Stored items
--------------------------------------------------

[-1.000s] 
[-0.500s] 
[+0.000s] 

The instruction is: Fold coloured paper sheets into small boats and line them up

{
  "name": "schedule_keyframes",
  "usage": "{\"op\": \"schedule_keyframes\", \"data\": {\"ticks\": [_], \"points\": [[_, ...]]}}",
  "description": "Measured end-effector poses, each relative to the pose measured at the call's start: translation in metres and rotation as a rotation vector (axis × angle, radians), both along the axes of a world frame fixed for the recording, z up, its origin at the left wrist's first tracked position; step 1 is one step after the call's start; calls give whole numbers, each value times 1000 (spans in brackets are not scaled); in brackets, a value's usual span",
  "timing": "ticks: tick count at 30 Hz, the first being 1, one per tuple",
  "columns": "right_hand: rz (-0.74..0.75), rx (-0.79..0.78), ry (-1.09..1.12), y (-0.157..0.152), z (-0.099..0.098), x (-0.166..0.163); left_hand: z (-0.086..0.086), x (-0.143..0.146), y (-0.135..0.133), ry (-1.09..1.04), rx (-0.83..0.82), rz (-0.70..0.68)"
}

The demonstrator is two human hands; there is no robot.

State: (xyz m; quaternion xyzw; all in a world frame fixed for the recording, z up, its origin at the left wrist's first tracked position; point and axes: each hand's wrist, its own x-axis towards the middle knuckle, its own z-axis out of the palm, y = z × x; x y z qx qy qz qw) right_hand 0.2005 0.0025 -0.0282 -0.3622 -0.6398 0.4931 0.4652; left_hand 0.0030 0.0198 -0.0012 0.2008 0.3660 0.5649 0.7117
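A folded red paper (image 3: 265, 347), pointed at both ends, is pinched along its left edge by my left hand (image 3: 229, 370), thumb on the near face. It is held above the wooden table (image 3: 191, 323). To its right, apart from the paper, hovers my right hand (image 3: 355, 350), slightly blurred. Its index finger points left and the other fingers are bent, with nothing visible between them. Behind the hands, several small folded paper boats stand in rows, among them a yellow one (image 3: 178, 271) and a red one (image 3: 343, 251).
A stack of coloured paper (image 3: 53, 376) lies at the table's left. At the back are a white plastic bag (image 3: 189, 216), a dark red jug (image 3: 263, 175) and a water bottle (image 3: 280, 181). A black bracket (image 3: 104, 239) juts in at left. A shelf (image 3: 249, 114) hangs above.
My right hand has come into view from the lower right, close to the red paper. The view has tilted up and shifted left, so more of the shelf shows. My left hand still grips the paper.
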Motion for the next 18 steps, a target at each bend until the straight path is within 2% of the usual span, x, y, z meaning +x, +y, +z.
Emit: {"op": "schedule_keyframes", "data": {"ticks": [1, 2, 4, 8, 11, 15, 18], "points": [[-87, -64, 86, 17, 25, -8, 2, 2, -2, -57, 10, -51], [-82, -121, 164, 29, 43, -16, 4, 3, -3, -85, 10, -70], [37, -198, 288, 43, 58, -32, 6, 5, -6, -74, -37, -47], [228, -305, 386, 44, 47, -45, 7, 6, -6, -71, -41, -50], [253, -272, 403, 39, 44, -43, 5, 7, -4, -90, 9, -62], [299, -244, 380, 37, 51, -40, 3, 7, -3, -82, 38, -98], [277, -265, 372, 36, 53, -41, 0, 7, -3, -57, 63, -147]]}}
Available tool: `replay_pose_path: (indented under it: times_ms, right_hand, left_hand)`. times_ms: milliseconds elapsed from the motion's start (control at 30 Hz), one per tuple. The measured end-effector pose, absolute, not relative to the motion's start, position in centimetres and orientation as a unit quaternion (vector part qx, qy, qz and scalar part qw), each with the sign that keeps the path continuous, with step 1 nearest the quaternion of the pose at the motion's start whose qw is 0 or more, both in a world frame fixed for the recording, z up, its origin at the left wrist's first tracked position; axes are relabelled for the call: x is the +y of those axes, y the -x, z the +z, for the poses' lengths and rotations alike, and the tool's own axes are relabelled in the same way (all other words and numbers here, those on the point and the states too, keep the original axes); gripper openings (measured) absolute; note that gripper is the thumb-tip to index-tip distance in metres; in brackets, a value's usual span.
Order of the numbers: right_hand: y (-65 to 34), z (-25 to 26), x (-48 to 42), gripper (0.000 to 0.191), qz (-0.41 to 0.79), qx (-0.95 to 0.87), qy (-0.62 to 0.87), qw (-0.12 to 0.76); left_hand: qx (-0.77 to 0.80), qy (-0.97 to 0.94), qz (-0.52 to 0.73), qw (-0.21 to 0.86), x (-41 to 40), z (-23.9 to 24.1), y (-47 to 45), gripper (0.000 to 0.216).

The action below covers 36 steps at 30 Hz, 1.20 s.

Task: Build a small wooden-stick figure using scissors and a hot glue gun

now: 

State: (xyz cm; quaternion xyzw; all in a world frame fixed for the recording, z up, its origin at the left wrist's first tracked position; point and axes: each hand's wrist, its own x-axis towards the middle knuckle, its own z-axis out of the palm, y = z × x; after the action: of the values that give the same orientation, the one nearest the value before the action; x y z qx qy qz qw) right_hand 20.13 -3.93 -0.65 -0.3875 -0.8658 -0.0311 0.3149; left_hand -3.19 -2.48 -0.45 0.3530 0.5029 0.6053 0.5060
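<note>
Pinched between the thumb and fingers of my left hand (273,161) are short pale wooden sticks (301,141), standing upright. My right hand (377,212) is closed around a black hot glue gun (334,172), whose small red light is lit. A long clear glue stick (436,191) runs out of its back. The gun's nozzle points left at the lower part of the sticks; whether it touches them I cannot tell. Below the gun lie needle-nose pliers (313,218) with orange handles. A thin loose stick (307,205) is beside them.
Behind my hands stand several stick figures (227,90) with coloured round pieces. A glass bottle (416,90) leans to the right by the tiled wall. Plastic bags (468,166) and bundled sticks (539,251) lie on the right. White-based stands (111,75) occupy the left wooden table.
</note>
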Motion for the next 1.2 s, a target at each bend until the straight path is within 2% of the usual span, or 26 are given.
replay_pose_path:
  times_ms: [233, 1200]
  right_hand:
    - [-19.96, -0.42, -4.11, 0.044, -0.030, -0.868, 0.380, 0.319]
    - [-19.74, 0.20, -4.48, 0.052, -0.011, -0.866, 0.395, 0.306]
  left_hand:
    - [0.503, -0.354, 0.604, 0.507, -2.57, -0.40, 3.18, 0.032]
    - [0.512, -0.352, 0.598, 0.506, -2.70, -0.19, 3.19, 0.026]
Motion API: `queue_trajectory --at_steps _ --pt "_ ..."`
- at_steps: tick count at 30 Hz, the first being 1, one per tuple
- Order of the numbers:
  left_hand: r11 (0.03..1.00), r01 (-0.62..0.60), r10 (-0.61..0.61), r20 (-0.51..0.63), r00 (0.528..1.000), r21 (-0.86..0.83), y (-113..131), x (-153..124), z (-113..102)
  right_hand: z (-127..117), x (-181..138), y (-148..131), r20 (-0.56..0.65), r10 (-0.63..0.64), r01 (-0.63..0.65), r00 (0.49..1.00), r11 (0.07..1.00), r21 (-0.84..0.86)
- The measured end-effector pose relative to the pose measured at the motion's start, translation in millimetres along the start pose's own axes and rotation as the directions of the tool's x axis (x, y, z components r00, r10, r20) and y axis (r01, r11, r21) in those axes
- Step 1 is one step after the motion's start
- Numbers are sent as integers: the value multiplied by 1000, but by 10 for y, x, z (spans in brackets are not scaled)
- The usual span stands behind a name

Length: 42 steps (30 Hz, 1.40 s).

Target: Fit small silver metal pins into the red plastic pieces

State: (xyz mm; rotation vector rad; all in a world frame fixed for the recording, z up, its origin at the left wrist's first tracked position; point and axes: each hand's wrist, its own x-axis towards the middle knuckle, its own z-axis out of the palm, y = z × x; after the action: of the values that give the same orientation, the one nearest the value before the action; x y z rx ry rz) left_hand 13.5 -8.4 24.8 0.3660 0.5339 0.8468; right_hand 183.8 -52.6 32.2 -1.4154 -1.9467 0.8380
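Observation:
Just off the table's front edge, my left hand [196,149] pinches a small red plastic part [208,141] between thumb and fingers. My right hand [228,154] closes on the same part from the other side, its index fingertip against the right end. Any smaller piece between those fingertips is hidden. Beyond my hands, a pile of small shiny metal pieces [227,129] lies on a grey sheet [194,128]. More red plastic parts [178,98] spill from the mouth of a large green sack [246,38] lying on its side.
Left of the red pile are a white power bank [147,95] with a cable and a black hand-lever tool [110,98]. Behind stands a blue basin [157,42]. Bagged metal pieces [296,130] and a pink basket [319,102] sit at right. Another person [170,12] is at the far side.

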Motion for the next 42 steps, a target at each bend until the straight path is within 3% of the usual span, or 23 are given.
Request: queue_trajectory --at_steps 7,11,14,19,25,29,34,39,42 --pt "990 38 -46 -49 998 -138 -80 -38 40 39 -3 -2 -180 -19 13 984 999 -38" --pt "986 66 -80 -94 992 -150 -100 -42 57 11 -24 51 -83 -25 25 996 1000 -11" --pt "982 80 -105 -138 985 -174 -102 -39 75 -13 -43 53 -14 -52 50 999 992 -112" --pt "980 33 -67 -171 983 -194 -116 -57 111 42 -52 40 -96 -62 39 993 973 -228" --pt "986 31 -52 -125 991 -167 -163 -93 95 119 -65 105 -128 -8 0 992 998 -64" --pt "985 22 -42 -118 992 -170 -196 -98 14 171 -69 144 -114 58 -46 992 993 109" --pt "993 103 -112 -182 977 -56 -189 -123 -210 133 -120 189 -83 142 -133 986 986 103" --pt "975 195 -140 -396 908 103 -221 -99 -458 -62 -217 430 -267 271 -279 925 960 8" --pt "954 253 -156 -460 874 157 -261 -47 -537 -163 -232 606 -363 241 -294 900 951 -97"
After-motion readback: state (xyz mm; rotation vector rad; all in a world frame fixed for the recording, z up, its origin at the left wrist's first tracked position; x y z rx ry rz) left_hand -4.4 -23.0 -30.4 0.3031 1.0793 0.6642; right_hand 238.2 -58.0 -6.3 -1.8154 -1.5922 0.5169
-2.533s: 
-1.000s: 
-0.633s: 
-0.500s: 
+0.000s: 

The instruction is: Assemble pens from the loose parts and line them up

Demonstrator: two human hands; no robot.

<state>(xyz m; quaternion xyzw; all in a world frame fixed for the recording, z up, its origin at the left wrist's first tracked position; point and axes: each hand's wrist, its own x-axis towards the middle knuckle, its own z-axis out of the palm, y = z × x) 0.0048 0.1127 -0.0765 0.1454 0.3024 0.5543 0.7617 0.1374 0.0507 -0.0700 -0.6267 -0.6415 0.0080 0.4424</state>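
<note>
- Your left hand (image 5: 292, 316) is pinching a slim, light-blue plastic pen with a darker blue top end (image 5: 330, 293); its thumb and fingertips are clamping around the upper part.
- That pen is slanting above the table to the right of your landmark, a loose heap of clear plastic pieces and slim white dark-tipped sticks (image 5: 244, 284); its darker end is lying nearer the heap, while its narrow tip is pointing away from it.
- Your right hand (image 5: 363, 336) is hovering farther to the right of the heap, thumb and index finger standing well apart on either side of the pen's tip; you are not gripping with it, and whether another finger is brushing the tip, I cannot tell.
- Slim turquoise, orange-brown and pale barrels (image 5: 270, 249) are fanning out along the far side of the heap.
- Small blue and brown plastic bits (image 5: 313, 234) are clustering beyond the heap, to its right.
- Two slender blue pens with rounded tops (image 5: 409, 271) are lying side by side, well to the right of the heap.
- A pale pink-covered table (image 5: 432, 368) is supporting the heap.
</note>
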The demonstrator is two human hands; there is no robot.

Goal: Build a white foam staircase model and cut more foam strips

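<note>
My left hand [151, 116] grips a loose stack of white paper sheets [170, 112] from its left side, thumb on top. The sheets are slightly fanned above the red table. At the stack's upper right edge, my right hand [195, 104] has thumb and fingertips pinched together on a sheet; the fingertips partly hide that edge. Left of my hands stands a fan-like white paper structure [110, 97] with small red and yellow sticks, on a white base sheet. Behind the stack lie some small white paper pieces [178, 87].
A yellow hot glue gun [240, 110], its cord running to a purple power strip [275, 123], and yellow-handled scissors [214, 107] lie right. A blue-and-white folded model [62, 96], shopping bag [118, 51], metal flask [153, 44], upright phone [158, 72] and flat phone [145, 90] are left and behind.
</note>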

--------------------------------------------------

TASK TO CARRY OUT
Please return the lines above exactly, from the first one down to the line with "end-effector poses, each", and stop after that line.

PROBLEM SOLUTION
[-1.000s] 
[-0.500s] 
[+0.000s] 

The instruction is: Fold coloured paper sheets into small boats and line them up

{
  "name": "schedule_keyframes",
  "usage": "{\"op\": \"schedule_keyframes\", \"data\": {\"ticks\": [_], \"points\": [[_, ...]]}}",
  "description": "Measured end-effector poses, each relative to the pose measured at the call's start: translation in metres and rotation as a rotation vector (axis × angle, radians), both along the axes of a world frame fixed for the recording, z up, its origin at the left wrist's first tracked position; step 1 is one step after the call's start; calls give whole numbers, each value times 1000 (spans in brackets are not scaled); in brackets, a value's usual span",

Nothing further is needed to complete this exercise.